Полнота приходит с Гинчем. Центральный образ повести «Приключения Гинча» ознаменовал собой органическое соединение деяния и психологии, т. е. слияние «диалектики поведения» и «диалектики души».
Лебедев-Гинч спроецирован из «объектива» своего сердца. С этой целью писатель и вручает самому герою функцию рассказчика, не только очевидца, но и главного участника всех происшествий, в которые попадает он в силу логики своего характера, в силу естественных побуждений своей натуры. Точно так же воссоздается образ Рылеева в повести «Таинственный лес». Пожалуй, этот герой еще более эффективно демонстрирует диалектическую обусловленность своих поступков. Если Гинч в силу повышенной экзальтированности попадает в своеобразное подчинение собственным страстям, и они всецело управляют им, то Рылеев, хотя и испытывает сильные порывы чувств, но все-таки остается хозяином своего «демона». Его рефлектирующая натура проявляется рельефно в конкретном сплетении чувств, мыслей и ассоциаций, с чем органически и сообразуются поступки героя.

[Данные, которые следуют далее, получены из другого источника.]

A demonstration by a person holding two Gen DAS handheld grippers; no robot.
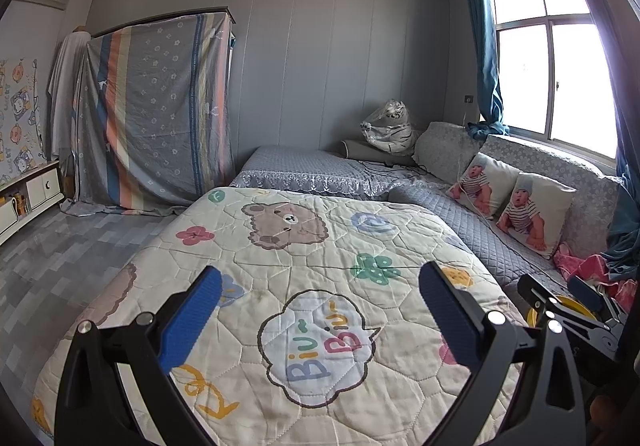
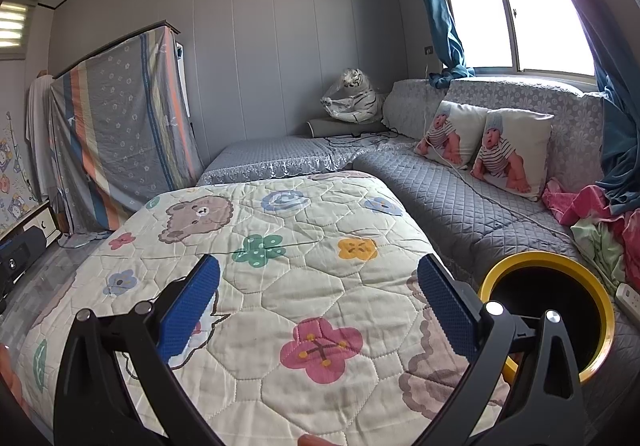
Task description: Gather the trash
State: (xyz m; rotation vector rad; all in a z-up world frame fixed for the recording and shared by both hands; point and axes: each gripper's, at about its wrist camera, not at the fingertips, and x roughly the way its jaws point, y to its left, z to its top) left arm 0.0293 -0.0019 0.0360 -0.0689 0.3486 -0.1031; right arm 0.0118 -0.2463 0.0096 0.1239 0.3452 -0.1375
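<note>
We're holding both tools released and empty, left tool [image 1: 320, 320] and right tool [image 2: 319, 306], over the quilt [image 2: 304, 258]. No trash visible; bin [image 2: 548, 310] near right looks empty, so likely start or done.

A cream quilt [image 1: 304, 286] printed with bears and flowers is covering the foreground surface. Behind it, a grey quilted sofa [image 2: 460, 197] is running under the window [image 1: 548, 57], where blue curtains [image 1: 486, 57] are hanging. Two baby-print cushions [image 2: 484, 145] are leaning against the backrest; a bagged tiger plush [image 2: 356, 97] is sitting in the corner. A striped sheet [image 1: 160, 109] is draping a tall frame at left, and pink cloth [image 2: 580, 205] is lying bunched on the sofa
</note>
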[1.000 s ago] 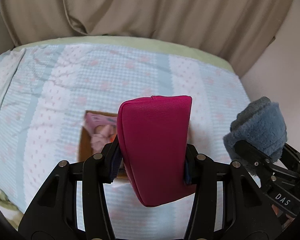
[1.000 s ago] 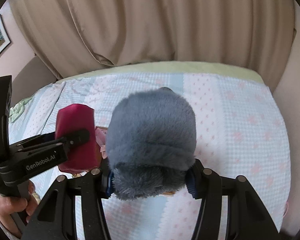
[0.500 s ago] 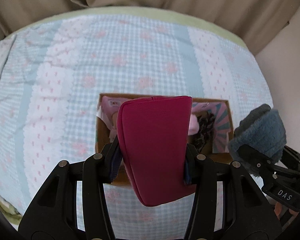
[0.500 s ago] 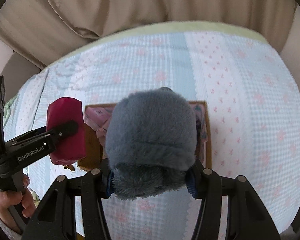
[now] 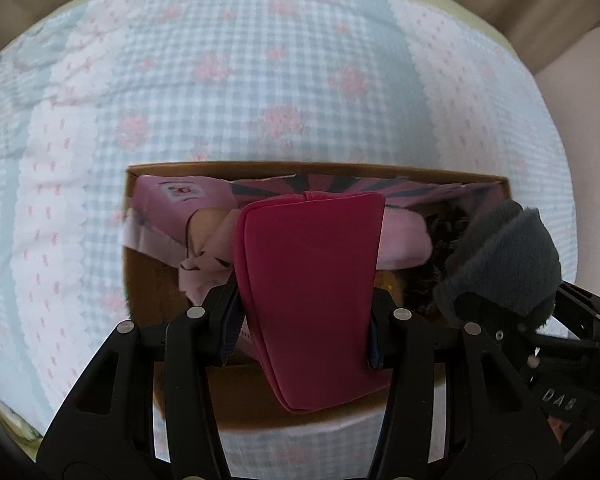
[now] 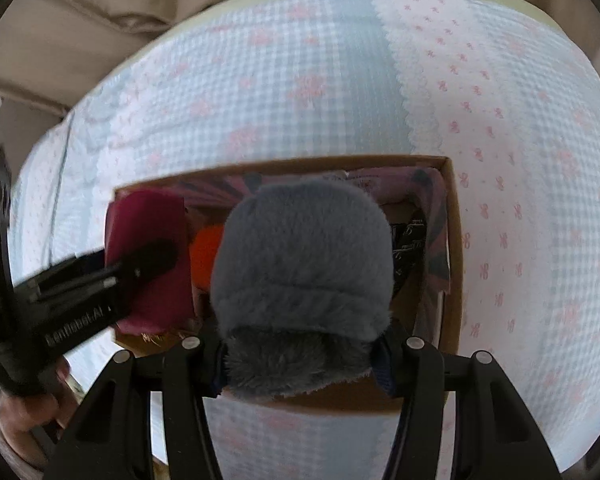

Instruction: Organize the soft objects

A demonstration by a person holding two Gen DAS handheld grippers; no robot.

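Note:
My left gripper is shut on a magenta soft pouch, held above a brown cardboard box on the bed. My right gripper is shut on a grey-blue fluffy item, held over the same box. The box holds pink fabric items, a dark patterned piece and something orange. The fluffy item also shows in the left wrist view, and the pouch shows in the right wrist view.
The bed is covered with a light blue and white gingham sheet with pink motifs. Beige curtains hang behind the bed. A wall lies to the right of the bed.
Both grippers have moved forward and tilted down over the box, which now fills more of both views. Both keep their hold on their items.

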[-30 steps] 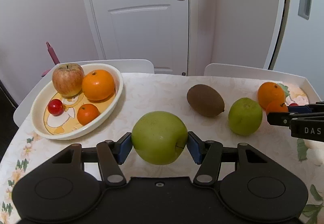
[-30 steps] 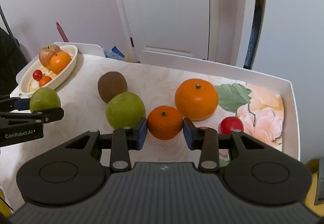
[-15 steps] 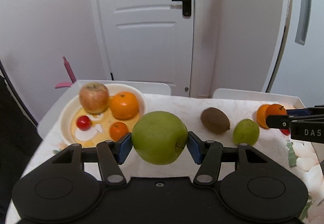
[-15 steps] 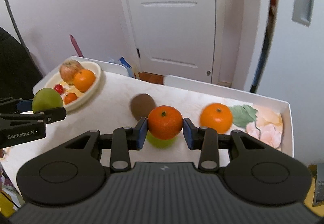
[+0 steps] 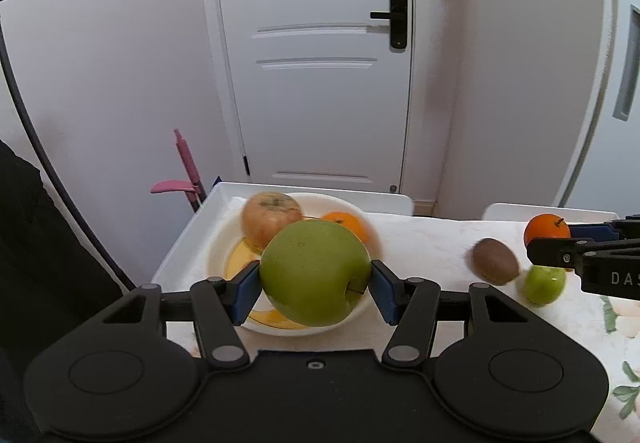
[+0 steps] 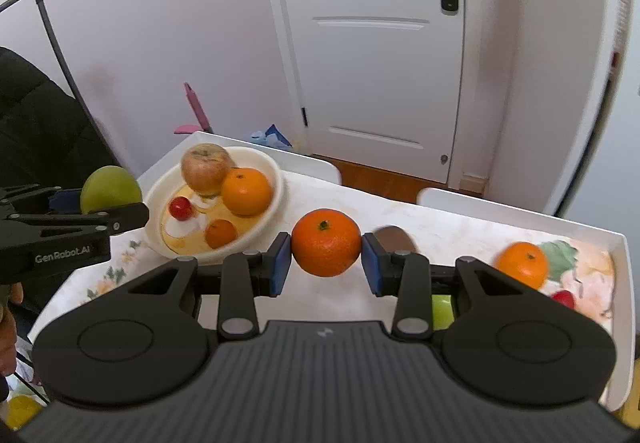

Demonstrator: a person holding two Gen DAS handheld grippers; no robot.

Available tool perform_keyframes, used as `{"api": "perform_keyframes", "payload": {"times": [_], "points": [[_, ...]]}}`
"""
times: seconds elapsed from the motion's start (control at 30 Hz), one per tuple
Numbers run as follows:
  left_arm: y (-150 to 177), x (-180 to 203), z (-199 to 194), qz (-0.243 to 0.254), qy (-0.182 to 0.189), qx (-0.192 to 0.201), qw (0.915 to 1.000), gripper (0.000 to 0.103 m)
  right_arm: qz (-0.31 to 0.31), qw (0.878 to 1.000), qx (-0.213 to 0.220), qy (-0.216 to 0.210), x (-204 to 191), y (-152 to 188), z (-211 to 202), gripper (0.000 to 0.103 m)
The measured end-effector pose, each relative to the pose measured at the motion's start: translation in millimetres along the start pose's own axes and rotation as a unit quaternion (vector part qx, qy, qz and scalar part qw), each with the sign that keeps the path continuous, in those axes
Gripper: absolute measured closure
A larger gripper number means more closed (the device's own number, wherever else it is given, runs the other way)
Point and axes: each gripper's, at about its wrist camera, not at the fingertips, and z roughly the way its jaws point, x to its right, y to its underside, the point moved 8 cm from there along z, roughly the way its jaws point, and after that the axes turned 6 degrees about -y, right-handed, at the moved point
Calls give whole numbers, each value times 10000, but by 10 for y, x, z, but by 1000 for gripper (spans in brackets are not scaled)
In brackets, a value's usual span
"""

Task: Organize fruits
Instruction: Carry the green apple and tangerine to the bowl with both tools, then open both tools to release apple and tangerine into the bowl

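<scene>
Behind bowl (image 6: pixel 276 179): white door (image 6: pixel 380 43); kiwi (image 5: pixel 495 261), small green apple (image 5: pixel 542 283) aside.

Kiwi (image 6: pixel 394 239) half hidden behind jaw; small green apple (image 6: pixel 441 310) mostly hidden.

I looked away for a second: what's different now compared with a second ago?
Both claws rose and swung toward the bowl. The left claw carried the green apple up over it; the right claw lifted the mandarin off the table. Nothing was released. The bowl's fruit, the kiwi and the small green apple stayed put.
</scene>
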Motion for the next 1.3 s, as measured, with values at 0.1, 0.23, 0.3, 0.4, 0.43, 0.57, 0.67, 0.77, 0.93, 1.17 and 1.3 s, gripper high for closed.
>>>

«Конкретное сплетение» или динамичный психологический поток постоянно перед нашими глазами. Он и предопределяет все действия персонажа. Видя поступки, прослеживая в самой душе процессы, их порождающие, мы тем самым получаем наиболее выпуклое представление об образе. Эта «психологическая» достоверность, как на ладони, обнажает «диалектику души» героя. Художественный изоморфизм достигает у Грина предельной четкости и выразительности. Это и составляет одну из самых сильных сторон творчества писателя.
К такого рода психологической стереоскопичности в романтических произведениях писатель приходит только благодаря своему реалистическому письму. Оно вооружило Грина методом проникновения во внутренний мир персонажа (вспомним Евстигнея из рассказа «Кирпич и музыка»). В реалистических сюжетах писатель познал и испытал целый ряд приемов психологического анализа, отработал комплекс средств психологической характеристики.
В зрелом романтическом творчестве методы обработки художественного материала будут значительно приумножены, а психологический поток обогатится новыми качествами.
Выводы
Итак, ранний новеллистический сюжет Грина не таит в себе никакой «заимствованной» загадочности. Писатель не опирается на искусственные приемы сюжетосложения. Его сюжет прост и обычен для опыта русской литературы. В основе такого сюжета лежит «происшествие». Когда «клубочек» происшествия размотан, новелла завершается. Сам же клубочек состоит из одного, редко двух событий. Событие, как правило, носит непременный оттенок «приключения», которое необходимо писателю для сообщения сюжету элемента занимательности. В центре действия находится один ведущий персонаж — главный герой. Постоянно Грин наделяет героя внутренней жизнью. Так было как с реалистической, так и с романтической новеллой. Динамический сюжет с обязательным элементом психологизма и станет у Грина основным поэтическим средством изображения центрального героя его ранней новеллистики.
Литература
1. Грин А.С. Собрание сочинений. В 6 т. — М.: Правда, 1965. — Т. 1—6.
2. Кобзев Н.А. Роман Александра Грина (проблематика, герой, стиль). — Кишинёв: Штиинца, 1983.
3. Локс К.А. Грин // Печать и революция. — 1923. — № 5.
4. Н... А. Грин. Пролив бурь // Современный мир. — 1913. — № 6.
5. Роскин А. Судьба писателя-фабулиста // Художественная литература. — 1935. — № 4.
6. Фрид Я.А. Грин. Гладиаторы // Новый мир. — 1926. — № 1.